For all their shortcomings, mules are handy. When your Model-T gets stuck in the mud, a mule team can pull you out. Likewise, keyword search is a useful tool to pull us out of the sampling swamp and generate training sets. Using keywords, you’re more likely to rapidly identify some responsive documents than using random sampling alone. These, in turn, increase the likelihood that predictive coding tools will find other responsive documents in the broader collection of ESI sources. Good stuff in : good stuff out.
With that in mind, I made the following slide to depict how I think keyword search should be incorporated into TAR and how it shouldn’t. (George Socha is so much better at this sort of thing, so forgive my crude effort). This is a work-in-progress, and I’d very much like your comments on the merits. My mind is still open on all of this, especially to remarks by those who can offer evidence to make their case.

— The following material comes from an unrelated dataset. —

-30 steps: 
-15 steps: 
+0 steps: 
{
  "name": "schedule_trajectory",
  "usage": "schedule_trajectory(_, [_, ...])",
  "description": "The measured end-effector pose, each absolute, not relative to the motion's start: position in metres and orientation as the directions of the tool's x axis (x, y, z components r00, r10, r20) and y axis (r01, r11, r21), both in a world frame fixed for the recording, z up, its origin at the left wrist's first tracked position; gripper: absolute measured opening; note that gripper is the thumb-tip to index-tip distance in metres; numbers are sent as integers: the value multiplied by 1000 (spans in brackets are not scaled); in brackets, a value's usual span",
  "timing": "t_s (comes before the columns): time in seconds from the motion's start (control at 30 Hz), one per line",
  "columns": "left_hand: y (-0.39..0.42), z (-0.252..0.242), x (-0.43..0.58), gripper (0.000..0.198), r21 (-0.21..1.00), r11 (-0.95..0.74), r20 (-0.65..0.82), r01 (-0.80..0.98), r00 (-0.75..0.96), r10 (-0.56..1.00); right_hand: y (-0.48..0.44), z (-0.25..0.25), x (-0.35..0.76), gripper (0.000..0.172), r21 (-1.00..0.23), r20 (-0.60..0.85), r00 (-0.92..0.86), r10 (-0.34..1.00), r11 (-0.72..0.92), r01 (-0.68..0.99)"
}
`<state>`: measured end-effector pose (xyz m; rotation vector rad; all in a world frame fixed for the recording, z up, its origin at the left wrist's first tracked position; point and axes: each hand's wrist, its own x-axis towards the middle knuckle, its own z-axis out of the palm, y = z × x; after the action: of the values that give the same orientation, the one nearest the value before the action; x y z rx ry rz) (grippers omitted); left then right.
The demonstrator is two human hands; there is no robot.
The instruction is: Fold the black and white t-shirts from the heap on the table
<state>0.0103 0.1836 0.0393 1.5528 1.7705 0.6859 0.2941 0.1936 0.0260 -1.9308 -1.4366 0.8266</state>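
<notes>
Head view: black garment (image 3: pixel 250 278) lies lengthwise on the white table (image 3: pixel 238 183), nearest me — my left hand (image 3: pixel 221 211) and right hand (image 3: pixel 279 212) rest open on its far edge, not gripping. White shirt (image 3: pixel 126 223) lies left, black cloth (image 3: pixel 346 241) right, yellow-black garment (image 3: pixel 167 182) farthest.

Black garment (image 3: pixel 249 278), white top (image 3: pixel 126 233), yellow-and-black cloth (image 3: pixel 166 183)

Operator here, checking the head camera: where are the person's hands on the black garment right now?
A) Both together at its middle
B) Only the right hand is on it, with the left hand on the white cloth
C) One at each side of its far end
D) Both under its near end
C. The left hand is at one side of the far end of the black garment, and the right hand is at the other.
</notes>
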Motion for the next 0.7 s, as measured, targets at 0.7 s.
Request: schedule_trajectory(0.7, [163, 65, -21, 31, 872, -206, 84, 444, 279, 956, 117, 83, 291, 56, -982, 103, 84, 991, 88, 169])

I hope you’ll agree that the interposition of keyword search to cull the collection before it’s exposed to an automated document classification tool is wrong. But, in fairness, doing it the right way could come at a cost depending upon how you approach the assembly and processing of potentially responsive ESI. If you have to pay significantly more to let the tool “see” significantly more data, then quality will be sacrificed on the altar of savings. How it shakes out in your case hinges on how you handle keyword search and what you’re charged for ingestion and hosting. Currently, many use keyword search via entirely separate tools and workflows to reduce the volume of information collected, processed and hosted. Garbage In.

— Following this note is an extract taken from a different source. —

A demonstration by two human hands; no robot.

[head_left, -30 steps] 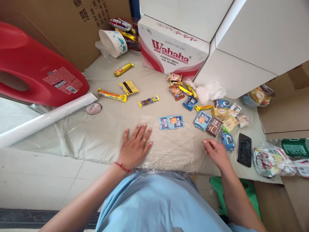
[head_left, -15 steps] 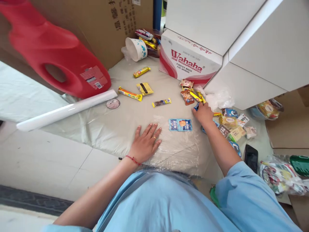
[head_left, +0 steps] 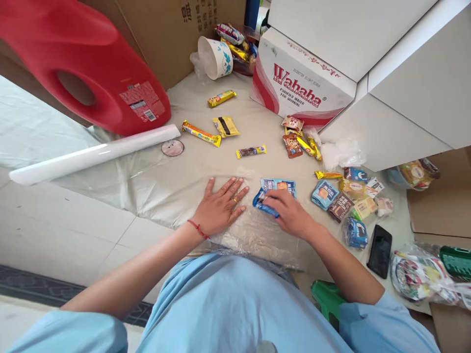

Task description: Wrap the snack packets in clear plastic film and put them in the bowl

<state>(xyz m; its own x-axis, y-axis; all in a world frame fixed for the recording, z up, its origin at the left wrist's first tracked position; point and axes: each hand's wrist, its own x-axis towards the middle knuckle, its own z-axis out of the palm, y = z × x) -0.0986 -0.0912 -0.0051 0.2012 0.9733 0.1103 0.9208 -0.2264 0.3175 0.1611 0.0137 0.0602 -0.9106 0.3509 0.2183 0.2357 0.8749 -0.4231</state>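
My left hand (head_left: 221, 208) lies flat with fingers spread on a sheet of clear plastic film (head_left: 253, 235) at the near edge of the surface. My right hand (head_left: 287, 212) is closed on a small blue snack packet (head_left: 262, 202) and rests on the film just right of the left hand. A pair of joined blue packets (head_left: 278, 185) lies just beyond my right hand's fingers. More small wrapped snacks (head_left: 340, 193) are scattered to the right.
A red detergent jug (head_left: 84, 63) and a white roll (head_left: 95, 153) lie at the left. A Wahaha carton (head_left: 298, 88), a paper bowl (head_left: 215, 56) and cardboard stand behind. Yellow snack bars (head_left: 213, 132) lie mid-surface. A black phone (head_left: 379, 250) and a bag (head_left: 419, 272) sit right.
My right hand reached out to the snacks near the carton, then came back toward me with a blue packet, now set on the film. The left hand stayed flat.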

Another caution I think important in using keywords to train automated classification tools is the requirement to elevate precision over recall in framing searches to insure that you don’t end up training your predictive classification tool to replicate the shortcomings of keyword search. If only 20% of the documents returned by keyword search are responsive, then you don’t want to train the tool to find more documents like the 80% that are junk. So when, in the illustration above, I depict keyword search as a means to train technology-assisted review tools, please don’t interpret the line leading from keyword search to TAR as suggesting that the usual guesswork approach to keyword search is contemplated and you’ll just dump keyword results into the tool. That’s like routing the exhaust pipe into the passenger compartment. The searches required need to be narrow–precise–surgical. They must jettison recall to secure precision…and may even benefit from a soupçon of human review.
For the promise of predictive coding to be fulfilled, workflows and pricing must better balance the quality vs. cost equation. Yes, a technology that is less costly when introduced at nearly any stage of the review process is great and arguably superior only by being no worse than alternatives. But if that is all we seek when quality is also within easy reach, we do a disservice to justice. The societal and psychic benefits of a more trusted and accurate outcome to disputes cannot be overvalued. “Perfect” is not the standard, but neither is “screw it.”